Tuesday, 16 October 2012

Fewer Guns...

More Violence. The NRA will love this piece of research! MIT's Laura Ralston has a paper that looks at a disarmament campaign in Uganda, and finds that there is more violence afterwards. Remarkably, it's not cross-border raids from Kenya that increased, but Ugandan-on-Ugandan violence:
This paper studies the effect of Uganda’s 2006 disarmament policy in the Karamoja region in East Africa, a traditional tribal area that is one of the most violent places in the world. This policy greatly reduced the guns of tribes in the Ugandan districts of the region but not in the Kenyan districts. Theoretically, the impact of the disarmament is ambiguous, since guns can be used for deterrence as well as helping aggressors carry out crimes, such as livestock raiding. For example, disarmament could reduce the advantage of heavily armed tribes over weakly armed tribes and lower the number of tribes willing to carry out raids. At the same time, it will also lower the expected cost of confrontations for all tribes, which may lead to more tribes initiating raids, particularly if the weakly armed tribes begin to raid.

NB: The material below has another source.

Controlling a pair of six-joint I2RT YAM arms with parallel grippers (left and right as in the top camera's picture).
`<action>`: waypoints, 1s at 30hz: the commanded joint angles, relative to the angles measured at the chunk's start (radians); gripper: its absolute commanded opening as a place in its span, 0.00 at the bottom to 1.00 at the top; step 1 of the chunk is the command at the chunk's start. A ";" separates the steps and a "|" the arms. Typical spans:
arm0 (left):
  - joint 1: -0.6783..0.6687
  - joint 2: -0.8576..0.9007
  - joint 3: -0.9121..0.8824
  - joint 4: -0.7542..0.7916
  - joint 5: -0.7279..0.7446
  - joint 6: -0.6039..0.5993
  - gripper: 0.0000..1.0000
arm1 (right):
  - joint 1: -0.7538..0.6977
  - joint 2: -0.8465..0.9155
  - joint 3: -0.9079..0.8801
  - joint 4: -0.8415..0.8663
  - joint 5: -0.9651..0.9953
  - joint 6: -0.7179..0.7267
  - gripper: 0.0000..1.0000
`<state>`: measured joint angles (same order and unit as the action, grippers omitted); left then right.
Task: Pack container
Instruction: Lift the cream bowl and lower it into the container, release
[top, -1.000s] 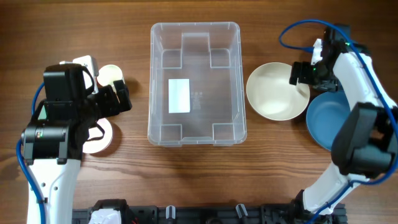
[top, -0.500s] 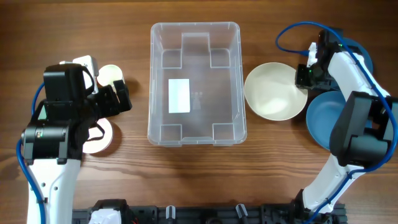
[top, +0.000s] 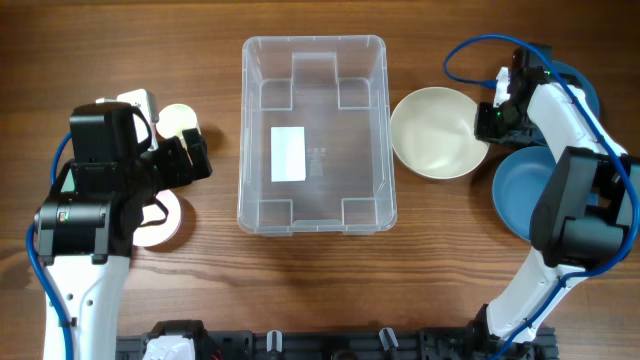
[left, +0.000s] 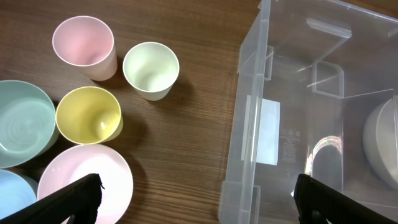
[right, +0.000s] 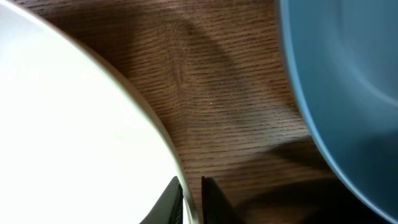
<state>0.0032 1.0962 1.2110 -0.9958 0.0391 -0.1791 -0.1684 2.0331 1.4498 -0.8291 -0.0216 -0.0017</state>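
Container (top: 330, 190) sits centre frame in the overhead view, empty, with its long axis running top to bottom.

Right gripper (top: 485, 121) is at upper right, clenched on the right-hand rim of the cream bowl (top: 432, 147). The right wrist view shows the rim pinched between both fingers. The container lies straight left of that pincer. The bowl's left edge is just beside the container's right wall.

Left gripper (top: 192, 160) is just beside the container's left wall, nearer it than the right one, released and empty.

Hard to make out:
- I cannot tell whether the bowl is lifted or resting on the table (top: 310, 290).
- The right wrist view cuts the fingers off.
- The right arm covers part of the blue bowl (top: 522, 195).
- In the overhead view the left arm hides most of the cups (left: 84, 46).
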 joint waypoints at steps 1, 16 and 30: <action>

Empirically, I find that the disarmament campaign had the unintended effect of increasing the frequency of raids in Uganda by about 40%, while, consistent with the idea that disarmament reduced the costs of raiding, I find no impact on the monthly death rate. Moreover, this increase in raids in Uganda was driven by an increase in Ugandan initiated raids on other Ugandans, not an increase in Kenyan initiated raids on Ugandans, suggesting that in this context the deterrent effect of guns outweighs their impact as a tool of aggression.